Retype the data below verbatim; pictures do not belong in the copy.
(Collected material begins)
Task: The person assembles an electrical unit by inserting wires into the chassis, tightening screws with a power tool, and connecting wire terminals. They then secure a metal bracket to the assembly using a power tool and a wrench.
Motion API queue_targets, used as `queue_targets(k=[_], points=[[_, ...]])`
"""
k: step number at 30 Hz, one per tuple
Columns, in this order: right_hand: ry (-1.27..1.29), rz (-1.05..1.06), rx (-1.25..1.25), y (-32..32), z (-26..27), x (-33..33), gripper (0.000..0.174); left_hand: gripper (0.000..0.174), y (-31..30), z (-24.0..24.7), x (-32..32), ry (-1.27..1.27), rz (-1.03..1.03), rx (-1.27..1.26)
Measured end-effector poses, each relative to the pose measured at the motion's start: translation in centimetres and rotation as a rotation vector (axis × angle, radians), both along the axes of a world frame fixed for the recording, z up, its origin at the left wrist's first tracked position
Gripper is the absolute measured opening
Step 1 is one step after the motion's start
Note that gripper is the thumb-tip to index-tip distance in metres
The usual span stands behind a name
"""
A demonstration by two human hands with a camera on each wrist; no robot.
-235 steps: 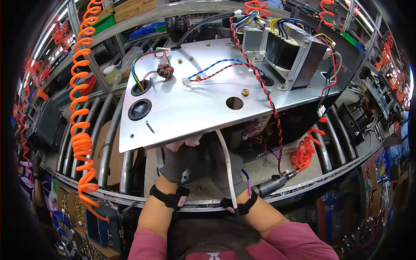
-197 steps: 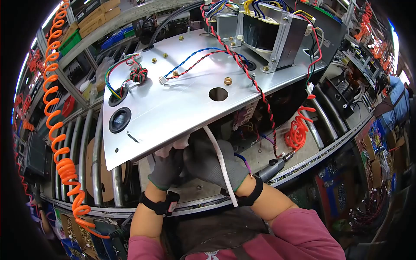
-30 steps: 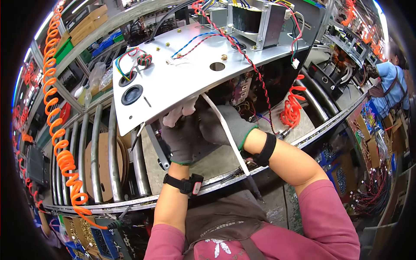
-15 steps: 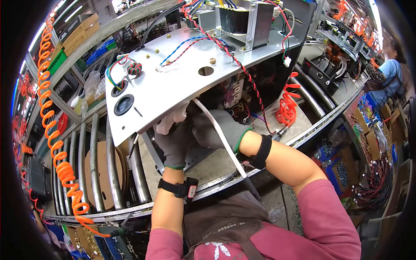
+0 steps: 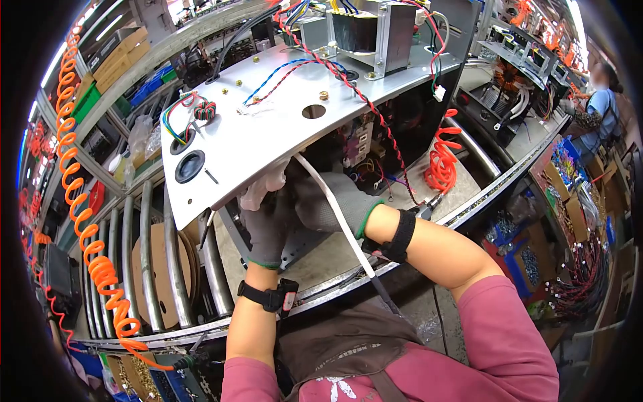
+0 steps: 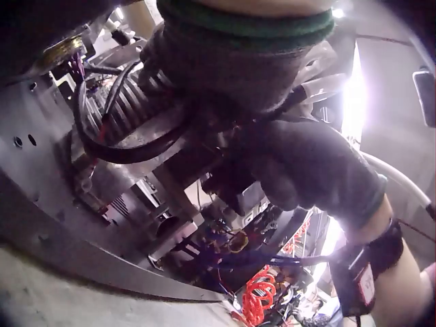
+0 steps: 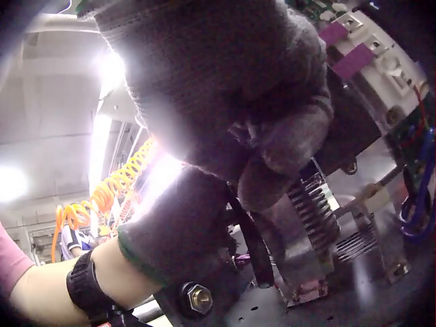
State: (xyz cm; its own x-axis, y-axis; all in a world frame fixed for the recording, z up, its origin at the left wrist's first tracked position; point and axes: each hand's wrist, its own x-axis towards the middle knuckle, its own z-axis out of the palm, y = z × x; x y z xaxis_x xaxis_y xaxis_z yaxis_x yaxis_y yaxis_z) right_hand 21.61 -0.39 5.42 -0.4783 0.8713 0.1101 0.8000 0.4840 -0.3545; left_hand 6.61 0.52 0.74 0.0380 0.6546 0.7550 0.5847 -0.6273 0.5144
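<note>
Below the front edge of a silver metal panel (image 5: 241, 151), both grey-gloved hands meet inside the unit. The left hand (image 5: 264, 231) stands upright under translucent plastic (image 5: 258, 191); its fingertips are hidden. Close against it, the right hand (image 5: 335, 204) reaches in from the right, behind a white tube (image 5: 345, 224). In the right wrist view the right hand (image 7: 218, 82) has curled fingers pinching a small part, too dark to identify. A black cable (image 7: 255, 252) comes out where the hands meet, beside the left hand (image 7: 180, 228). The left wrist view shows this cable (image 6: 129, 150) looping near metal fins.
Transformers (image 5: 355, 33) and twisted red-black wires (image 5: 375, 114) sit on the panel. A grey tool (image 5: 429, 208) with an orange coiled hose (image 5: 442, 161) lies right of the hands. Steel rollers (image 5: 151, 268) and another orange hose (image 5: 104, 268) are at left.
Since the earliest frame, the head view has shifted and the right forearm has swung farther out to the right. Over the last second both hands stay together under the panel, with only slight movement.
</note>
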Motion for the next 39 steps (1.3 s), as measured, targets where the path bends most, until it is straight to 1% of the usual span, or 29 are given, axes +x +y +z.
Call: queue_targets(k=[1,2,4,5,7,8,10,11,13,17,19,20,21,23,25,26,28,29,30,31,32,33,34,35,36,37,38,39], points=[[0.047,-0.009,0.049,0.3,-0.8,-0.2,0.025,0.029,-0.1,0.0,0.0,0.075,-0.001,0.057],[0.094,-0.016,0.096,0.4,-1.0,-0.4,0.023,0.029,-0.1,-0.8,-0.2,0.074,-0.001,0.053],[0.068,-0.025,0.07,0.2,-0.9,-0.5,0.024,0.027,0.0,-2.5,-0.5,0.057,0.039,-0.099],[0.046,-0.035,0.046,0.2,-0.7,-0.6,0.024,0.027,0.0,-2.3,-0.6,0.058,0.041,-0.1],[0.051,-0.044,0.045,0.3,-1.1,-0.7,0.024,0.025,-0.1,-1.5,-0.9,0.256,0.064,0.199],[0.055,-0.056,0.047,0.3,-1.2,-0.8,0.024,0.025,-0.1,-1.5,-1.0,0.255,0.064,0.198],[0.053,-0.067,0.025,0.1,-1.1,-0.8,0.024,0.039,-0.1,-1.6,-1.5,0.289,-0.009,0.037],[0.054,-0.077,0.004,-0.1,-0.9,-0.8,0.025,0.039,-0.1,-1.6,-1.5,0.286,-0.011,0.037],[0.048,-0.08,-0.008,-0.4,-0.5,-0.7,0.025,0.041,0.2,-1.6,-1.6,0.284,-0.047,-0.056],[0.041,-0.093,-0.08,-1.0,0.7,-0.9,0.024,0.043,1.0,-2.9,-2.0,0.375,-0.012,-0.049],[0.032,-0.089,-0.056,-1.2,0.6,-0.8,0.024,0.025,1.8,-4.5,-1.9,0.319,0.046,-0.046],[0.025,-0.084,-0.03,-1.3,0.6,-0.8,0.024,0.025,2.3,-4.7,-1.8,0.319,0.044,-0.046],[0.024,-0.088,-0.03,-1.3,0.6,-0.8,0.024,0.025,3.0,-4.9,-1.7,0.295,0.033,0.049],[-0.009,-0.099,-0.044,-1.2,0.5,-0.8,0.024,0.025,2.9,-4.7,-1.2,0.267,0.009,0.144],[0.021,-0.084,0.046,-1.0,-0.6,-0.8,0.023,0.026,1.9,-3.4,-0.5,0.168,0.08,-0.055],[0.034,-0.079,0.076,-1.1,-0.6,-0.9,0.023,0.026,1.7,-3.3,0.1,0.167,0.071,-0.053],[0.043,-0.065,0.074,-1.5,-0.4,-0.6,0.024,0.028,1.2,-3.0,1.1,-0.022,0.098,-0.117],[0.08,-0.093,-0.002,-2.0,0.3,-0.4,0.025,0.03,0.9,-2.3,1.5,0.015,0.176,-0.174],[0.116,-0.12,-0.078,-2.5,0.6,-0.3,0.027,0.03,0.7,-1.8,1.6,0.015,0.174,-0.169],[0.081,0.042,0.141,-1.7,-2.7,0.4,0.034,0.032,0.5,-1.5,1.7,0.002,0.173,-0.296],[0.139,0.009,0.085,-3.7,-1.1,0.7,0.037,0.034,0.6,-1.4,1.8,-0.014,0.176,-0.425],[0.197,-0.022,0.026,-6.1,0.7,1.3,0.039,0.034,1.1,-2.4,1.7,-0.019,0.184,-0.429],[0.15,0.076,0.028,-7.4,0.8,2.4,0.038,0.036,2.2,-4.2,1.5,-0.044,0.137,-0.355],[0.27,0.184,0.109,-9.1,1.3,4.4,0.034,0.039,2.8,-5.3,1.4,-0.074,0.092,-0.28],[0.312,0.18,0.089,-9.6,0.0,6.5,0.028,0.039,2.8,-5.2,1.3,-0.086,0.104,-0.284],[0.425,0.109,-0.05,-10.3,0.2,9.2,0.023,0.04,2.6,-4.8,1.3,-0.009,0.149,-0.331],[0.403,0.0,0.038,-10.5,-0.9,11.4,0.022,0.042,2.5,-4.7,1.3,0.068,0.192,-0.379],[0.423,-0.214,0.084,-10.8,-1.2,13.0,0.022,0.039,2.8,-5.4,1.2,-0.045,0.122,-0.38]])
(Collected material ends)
> [Response to this exercise]:
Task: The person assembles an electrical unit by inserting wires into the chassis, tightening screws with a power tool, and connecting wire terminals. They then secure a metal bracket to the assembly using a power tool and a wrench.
Motion API queue_targets, used as `queue_targets(k=[_], points=[[_, ...]])`
"""
k: step number at 30 Hz, one per tuple
Columns, in this order: right_hand: ry (-1.27..1.29), rz (-1.05..1.06), rx (-1.25..1.25), y (-32..32), z (-26..27), x (-33..33), gripper (0.000..0.174); left_hand: gripper (0.000..0.174), y (-31..30), z (-24.0..24.7), x (-32..32), ry (-1.27..1.27), rz (-1.03..1.03), rx (-1.27..1.26)
Measured end-effector poses, each relative to the pose measured at the motion's start: translation in centimetres and rotation as a rotation vector (axis × angle, radians), both along the axes of a world frame fixed for the recording, z up, its origin at the left wrist's first tracked position
Gripper is the absolute measured opening
Step 1 is one step after the motion's start
Note that gripper is the thumb-tip to index-tip distance in metres
The usual span stands behind a name
"""
A demonstration by two human hands with a camera on each wrist; no robot.
-235 steps: 
-197 steps: 
-30 steps: 
-15 steps: 
+0 steps: 
+0 steps: 
+0 steps: 
State: (xyz cm; its own x-axis, y-axis; all in a world frame fixed for the recording, z up, its origin at the left wrist's first tracked position; point and axes: each hand's wrist, its own x-axis towards the middle knuckle, its own z-axis out of the palm, y = z × x; x y z xaxis_x xaxis_y xaxis_z yaxis_x yaxis_y yaxis_z) right_hand 21.61 -0.39 5.42 -0.4783 0.8713 0.1101 0.8000 0.4840 -0.3545; left_hand 6.61 0.52 0.74 0.0380 0.6546 0.7550 0.5847 -0.6273 0.5144
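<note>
Below the front edge of a silver metal panel (image 5: 241, 151), both grey-gloved hands meet inside the unit. The left hand (image 5: 264, 231) stands upright under translucent plastic (image 5: 258, 191); its fingertips are hidden. Close against it, the right hand (image 5: 335, 204) reaches in from the right, behind a white tube (image 5: 345, 224). In the right wrist view the right hand (image 7: 218, 82) has curled fingers pinching a small part, too dark to identify. A black cable (image 7: 255, 252) comes out where the hands meet, beside the left hand (image 7: 180, 228). The left wrist view shows this cable (image 6: 129, 150) looping near metal fins.
Transformers (image 5: 355, 33) and twisted red-black wires (image 5: 375, 114) sit on the panel. A grey tool (image 5: 429, 208) with an orange coiled hose (image 5: 442, 161) lies right of the hands. Steel rollers (image 5: 151, 268) and another orange hose (image 5: 104, 268) are at left.
Since the earliest frame, the head view has shifted and the right forearm has swung farther out to the right. Over the last second both hands stay together under the panel, with only slight movement.
</note>
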Motion for the next 39 steps (1.3 s), as measured, targets where the path bends most, until it is straight to 1% of the usual span, or 29 are given, axes +x +y +z.
Call: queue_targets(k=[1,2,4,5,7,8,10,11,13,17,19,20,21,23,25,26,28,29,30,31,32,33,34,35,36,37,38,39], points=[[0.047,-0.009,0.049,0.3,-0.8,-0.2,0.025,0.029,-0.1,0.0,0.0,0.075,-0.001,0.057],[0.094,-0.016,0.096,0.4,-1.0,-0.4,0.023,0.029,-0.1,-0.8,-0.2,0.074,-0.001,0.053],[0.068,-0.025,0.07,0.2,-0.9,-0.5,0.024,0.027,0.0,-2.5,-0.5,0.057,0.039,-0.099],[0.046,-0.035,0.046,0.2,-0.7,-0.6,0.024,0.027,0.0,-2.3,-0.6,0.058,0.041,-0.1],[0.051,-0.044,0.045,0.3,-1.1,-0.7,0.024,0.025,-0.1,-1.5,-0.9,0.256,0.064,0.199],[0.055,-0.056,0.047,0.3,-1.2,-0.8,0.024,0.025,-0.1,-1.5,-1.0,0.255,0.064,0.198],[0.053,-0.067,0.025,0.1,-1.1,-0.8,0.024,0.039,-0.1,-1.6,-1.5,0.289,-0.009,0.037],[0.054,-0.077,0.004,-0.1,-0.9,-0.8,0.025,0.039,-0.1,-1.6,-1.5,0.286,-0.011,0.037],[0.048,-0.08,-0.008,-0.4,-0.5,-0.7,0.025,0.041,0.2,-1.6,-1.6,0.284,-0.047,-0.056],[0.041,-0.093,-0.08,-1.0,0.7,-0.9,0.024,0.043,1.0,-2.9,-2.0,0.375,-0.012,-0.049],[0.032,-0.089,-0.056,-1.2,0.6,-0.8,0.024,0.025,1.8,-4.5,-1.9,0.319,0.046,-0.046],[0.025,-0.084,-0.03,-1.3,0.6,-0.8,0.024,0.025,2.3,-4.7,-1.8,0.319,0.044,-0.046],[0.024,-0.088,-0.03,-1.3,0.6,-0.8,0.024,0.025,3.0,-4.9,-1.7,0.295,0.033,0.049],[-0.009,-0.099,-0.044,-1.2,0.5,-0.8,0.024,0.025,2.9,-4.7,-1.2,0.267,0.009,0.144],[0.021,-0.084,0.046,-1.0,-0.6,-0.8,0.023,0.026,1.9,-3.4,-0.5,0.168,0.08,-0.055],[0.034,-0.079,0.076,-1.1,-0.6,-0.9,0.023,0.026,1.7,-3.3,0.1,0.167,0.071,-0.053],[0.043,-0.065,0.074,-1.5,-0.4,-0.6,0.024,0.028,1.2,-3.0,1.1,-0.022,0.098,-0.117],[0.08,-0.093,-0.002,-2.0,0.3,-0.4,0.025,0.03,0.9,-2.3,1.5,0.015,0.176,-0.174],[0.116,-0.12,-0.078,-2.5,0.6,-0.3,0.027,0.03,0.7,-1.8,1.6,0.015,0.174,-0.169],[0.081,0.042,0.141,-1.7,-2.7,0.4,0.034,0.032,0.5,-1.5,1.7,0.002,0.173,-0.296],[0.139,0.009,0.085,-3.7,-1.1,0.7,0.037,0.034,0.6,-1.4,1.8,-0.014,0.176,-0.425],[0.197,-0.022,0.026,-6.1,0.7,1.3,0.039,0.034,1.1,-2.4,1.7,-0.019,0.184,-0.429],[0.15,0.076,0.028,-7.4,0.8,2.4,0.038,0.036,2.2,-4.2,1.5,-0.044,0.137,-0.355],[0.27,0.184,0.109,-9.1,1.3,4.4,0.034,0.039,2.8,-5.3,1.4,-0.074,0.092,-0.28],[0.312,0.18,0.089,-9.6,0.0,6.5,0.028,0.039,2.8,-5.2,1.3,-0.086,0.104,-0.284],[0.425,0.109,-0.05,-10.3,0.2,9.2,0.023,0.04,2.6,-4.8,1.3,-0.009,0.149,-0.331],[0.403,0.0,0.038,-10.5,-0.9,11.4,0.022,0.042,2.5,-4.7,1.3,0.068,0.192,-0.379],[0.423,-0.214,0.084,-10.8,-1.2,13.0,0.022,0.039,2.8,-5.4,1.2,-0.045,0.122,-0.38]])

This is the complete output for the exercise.